Plenty of people love Ghost World, so keep that in mind. I would have loved it if it had stuck to the comic, but in this adapted and changed form it is ¼ great and ¾ nice try. It does tell an interesting and mostly engrossing story (I used my fast forward a few times), so if you’ve got the time and you realize this isn’t a happy childhood fairy tale, give Ghost World a spin. It certainly speaks about modern adolescence and makes you wonder if this is the new age dawning for our kids to deal with, but I don’t want kids so I’d rather watch Buckaroo Banzai or Tron instead. But hey, some “real critics” put this on those “top 10 of 2001 lists” so that must mean “something.” What do I know? Trust your judgment, kids!

Clare’s rating: If Clare were a character from a graphic novel, she’d be making crank calls with Enid and Rebecca.

Clare’s review: I’m not big on graphic novels. I appreciate them as an art form and I’ve read one or two, but generally I find comic book stores put me into more of a boredom coma than into any sort of geeked-out joy coma. However, Ghost World is one of a handful of graphic novels I’ve ripped through while salivating hungrily for more. When I found out that Terry Zwigoff, the director of Crumb (a documentary about underloved and misunderstood illustrator genius madman Robert Crumb), was going to tackle Daniel Clowes extremely witty and surrealist take on growing up a girl in modern day America, I was stoked. Even if you missed it in theaters, the at-home experience is just as rewarding.

The thing that most impressed me about Ghost World was that it was able to transition between graphic novel and movie without losing its unique voice. The novel is weird, episodic and filled with strange characters. While the movie adds whole new sections to the plot and plumps up some characters while disregarding others, the unique way that Clowes (who also co-wrote the screenplay) tells her story and shapes her characters is definitely carried well from the page to the screen. What this means of course is that if you didn’t like the graphic novel, you probably won’t like the movie and visa versa.

Thora Birch is perfectly cast as Enid, our hero of teen confusion wrapped in sarcasm bolstered by boredom and yearning for something, anything, more. All of the other characters she interacts with are pulled directly from Clowes’ book and are portrayed with sometimes shockingly dead-on accuracy.

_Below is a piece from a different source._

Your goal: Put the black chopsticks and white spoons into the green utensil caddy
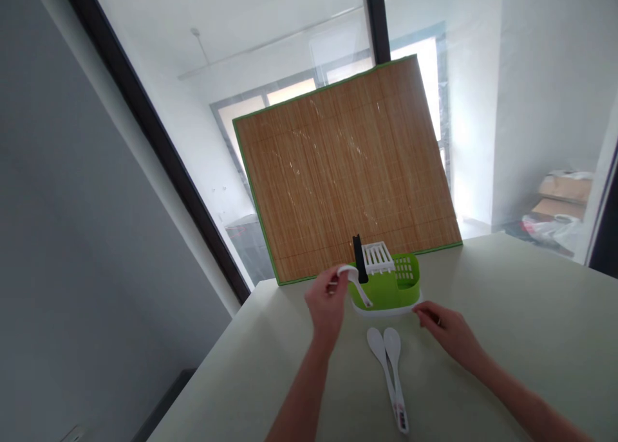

Of special mention is Steve Buscemi’s turn as (get this) a creepy guy who’s no good with the ladies. Although he could have easily phoned in his performance (since “creepy guy” has become his middle name with casting directors) Buscemi really dials up his contribution here by making his portrayal of Seymour a whole lot more than just an amalgamation of stereotypical behaviors. I really wish he’d been nominated for an Oscar for his work here. His performance is nuanced, controlled and brilliant. God knows he acts big, crooked toothed circles around Ethan Hawke’s over-hyped ass any day of the week and twice on Sundays.

Ghost World won’t appeal to a huge audience as it’s slow pace and meandering plot will most likely rub some people the wrong way. But if you like interesting character studies, enjoy watching good acting and aren’t put off by non-traditional story arcs, this is the movie for you. Also, if nothing else, the costumes and set design in Ghost World are kick-ass amazing.